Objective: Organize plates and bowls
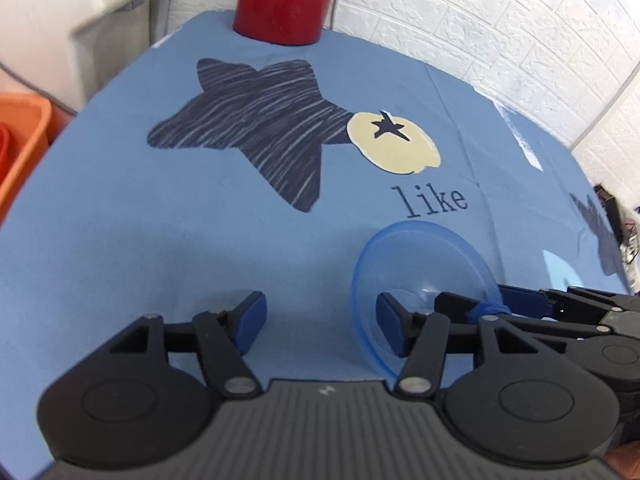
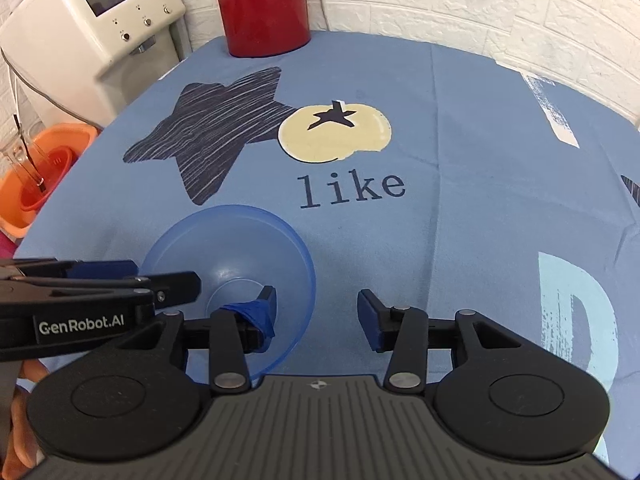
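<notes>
Writing, legible: "like" [image 2: 352, 191] printed in dark serif lettering on the blue tablecloth [image 2: 460, 216], just below a cream tomato motif [image 2: 334, 133] carrying a small dark star. "GenRobot.AI" in white on the black side of the left gripper, read in the right wrist view. Partial "vimoo…" on the cream appliance [image 2: 94, 20] at far left, beside its dark screen; remainder cut by the frame edge. Large pale-blue letter shape [image 2: 576, 320] on the cloth at right, identity unclear.

Bowl [image 2: 240, 256]: translucent blue, round, no long axis. Tilted rather than flat, opening facing up and towards the cameras, base ring visible through the wall. Located near the table's front, just below and left of "like", overlapping the tip of the large dark scribbled star [image 2: 208, 132].

Right gripper [image 2: 316, 312]: jaws spread wide. Left finger, wrapped in blue tape, inside the bowl; right finger outside it, over bare cloth; near rim of the bowl between the two. Contact with the wall cannot be judged.

Left gripper [image 1: 320, 316]: jaws spread wide. One blue pad seen behind the bowl's translucent wall, the other over bare cloth. Nothing clamped. Entering the right wrist view from the left, close beside the bowl's rim.

Other items: red cylindrical vessel [image 2: 262, 8] at the table's far edge; orange basin [image 2: 38, 176] off the left edge; white brick-pattern wall [image 2: 480, 4] behind.
</notes>
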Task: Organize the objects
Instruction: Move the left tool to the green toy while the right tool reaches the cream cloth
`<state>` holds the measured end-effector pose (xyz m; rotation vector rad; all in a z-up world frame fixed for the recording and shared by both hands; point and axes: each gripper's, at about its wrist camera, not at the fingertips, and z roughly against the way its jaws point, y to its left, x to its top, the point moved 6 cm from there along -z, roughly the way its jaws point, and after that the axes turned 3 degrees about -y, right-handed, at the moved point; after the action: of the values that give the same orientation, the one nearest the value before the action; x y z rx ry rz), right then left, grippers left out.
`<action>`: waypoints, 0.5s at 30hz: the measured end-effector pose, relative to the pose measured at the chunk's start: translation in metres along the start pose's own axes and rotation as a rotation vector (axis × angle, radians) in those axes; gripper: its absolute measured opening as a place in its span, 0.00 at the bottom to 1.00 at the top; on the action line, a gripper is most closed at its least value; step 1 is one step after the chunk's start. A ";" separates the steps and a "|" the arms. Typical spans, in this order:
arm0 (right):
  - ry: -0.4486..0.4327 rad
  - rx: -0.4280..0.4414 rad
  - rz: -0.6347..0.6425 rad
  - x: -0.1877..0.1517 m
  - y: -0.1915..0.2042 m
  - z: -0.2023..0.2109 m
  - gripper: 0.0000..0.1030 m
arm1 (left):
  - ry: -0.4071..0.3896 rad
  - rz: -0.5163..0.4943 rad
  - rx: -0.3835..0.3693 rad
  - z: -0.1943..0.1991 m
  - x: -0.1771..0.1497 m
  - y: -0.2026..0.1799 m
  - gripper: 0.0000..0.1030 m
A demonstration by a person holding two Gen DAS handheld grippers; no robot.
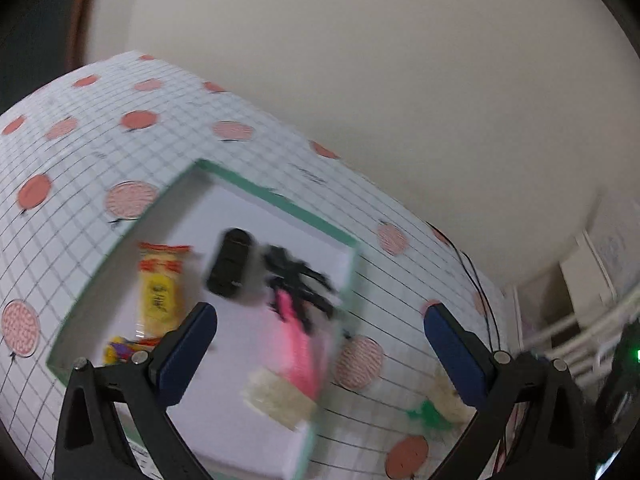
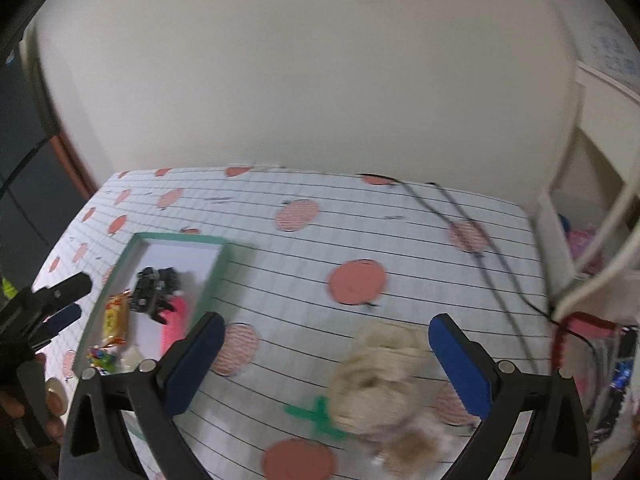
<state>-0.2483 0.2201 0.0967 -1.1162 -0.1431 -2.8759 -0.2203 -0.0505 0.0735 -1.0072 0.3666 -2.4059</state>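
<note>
jaws spread on right gripper (image 2: 326, 360) over beige bundle (image 2: 380, 376); next: close, carry left into tray (image 2: 218, 276).

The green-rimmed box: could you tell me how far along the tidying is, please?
Done: the green-rimmed box already holds a yellow snack packet, a black car key, a black clip and a pink item. In hand: nothing; both grippers are open. Left: the beige bundle and green piece, lying on the tablecloth.
</note>
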 end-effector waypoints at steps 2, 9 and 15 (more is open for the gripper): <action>0.005 -0.015 -0.012 -0.001 -0.015 0.005 1.00 | 0.015 -0.061 -0.005 -0.002 -0.009 -0.021 1.00; 0.061 -0.049 -0.052 -0.014 -0.052 0.000 1.00 | 0.106 -0.165 -0.008 -0.022 -0.051 -0.066 1.00; 0.148 -0.054 -0.074 -0.038 -0.065 -0.023 0.98 | 0.229 -0.213 -0.017 -0.051 -0.093 -0.083 1.00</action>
<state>-0.2414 0.2830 0.0496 -0.9204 -0.1025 -3.0320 -0.2301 0.0724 0.0188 -0.8143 0.3759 -2.7257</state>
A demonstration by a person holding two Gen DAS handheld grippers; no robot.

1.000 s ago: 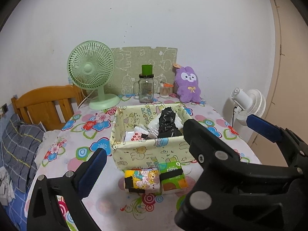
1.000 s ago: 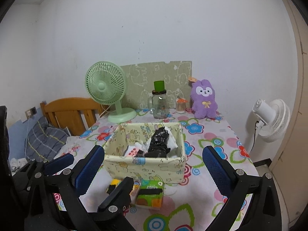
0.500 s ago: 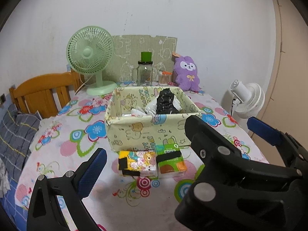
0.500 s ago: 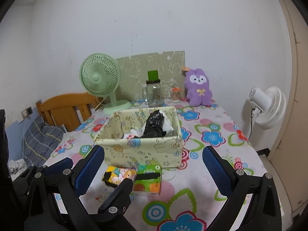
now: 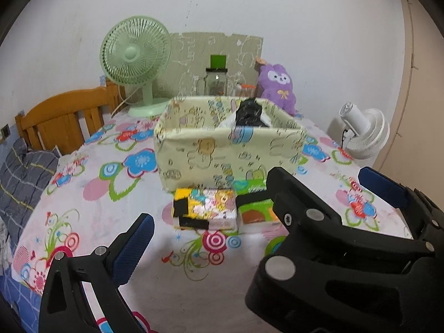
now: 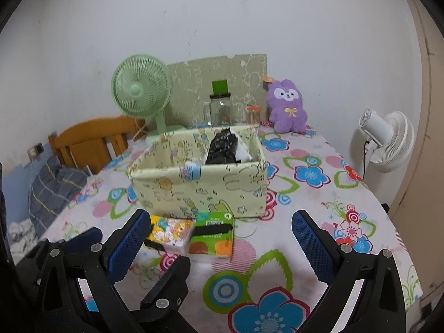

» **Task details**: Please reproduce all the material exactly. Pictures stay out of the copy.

» **Result**:
Objective: Organize plates and bowls
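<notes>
Writing, legible: "like" [image 2: 352, 191] printed in dark serif lettering on the blue tablecloth [image 2: 460, 216], just below a cream tomato motif [image 2: 334, 133] carrying a small dark star. "GenRobot.AI" in white on the black side of the left gripper, read in the right wrist view. Partial "vimoo…" on the cream appliance [image 2: 94, 20] at far left, beside its dark screen; remainder cut by the frame edge. Large pale-blue letter shape [image 2: 576, 320] on the cloth at right, identity unclear.

Bowl [image 2: 240, 256]: translucent blue, round, no long axis. Tilted rather than flat, opening facing up and towards the cameras, base ring visible through the wall. Located near the table's front, just below and left of "like", overlapping the tip of the large dark scribbled star [image 2: 208, 132].

Right gripper [image 2: 316, 312]: jaws spread wide. Left finger, wrapped in blue tape, inside the bowl; right finger outside it, over bare cloth; near rim of the bowl between the two. Contact with the wall cannot be judged.

Left gripper [image 1: 320, 316]: jaws spread wide. One blue pad seen behind the bowl's translucent wall, the other over bare cloth. Nothing clamped. Entering the right wrist view from the left, close beside the bowl's rim.

Other items: red cylindrical vessel [image 2: 262, 8] at the table's far edge; orange basin [image 2: 38, 176] off the left edge; white brick-pattern wall [image 2: 480, 4] behind.
</notes>
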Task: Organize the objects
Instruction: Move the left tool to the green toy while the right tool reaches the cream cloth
`<state>` holds the measured end-effector pose (xyz m; rotation vector rad; all in a z-up world frame fixed for the recording and shared by both hands; point and axes: each gripper's, at about its wrist camera, not at the fingertips, and z roughly against the way its jaws point, y to its left, x to its top, the point moved 6 cm from there along -z, roughly the way its jaws point, and after that the axes turned 3 degrees about -y, right-handed, at the moved point; after the action: of the values that give the same orientation, the one nearest the value before the action; x y z rx ry rz), right then left, grippers left out.
`<action>`: waypoints, 0.5s at 30hz: the measured end-effector pose, relative to the pose measured at the chunk's start: translation in metres along the start pose's own axes and rotation as a rotation vector (axis × angle, radians) in those axes; gripper: its absolute measured opening as a place in its span, 0.00 at the bottom to 1.00 at the top; on the action line, a gripper is most closed at its least value; step 1 is one step after the chunk's start. A ";" separates the steps and a "|" the arms. Typical spans, in this order:
arm0 (right):
  - ry: -0.4486..0.4327 rad
  - rx: -0.4280..0.4414 rad
  - rz: -0.6347..0.6425 rad
  - x: -0.1877..0.1517 m
  - y: -0.1915..0.2042 m
  - z: -0.2023..0.2109 m
  - gripper: 0.0000..0.1030 m
arm1 (left):
  - ry: -0.4071..0.3896 rad
  - rz: -0.5163..0.4943 rad
  - rx: -0.3835..0.3693 rad
  - z: -0.1943..0.1991 m
  - x: -0.1771..0.1497 m
  - y: -0.2026..0.1799 m
  - gripper: 0.0000..0.1030 m
A demonstration by a person holding two Gen DAS handheld grippers; no robot.
<state>-0.2483 0.2201 0.0967 -1.1162 -0.1431 -2.8759 -0.2203 -0.0505 0.0735 -1.0072 0.3666 -2.4059</state>
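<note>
jaws spread on right gripper (image 2: 326, 360) over beige bundle (image 2: 380, 376); next: close, carry left into tray (image 2: 218, 276).

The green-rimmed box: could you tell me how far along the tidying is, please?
Done: the green-rimmed box already holds a yellow snack packet, a black car key, a black clip and a pink item. In hand: nothing; both grippers are open. Left: the beige bundle and green piece, lying on the tablecloth.
</note>
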 end-effector waypoints at steps 2, 9 and 15 (more is open for the gripper): <action>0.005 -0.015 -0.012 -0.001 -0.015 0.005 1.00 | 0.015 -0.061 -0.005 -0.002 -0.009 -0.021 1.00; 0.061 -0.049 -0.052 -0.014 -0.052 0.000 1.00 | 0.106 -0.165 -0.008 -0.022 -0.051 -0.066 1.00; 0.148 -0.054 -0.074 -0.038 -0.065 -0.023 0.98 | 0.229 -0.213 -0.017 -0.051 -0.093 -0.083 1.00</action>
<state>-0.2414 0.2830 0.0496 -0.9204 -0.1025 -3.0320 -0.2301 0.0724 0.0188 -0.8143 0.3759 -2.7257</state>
A demonstration by a person holding two Gen DAS handheld grippers; no robot.

1.000 s ago: 
1.000 s ago: 
0.500 s ago: 
0.500 s ago: 
now: 
now: 

Nothing more is needed for this answer.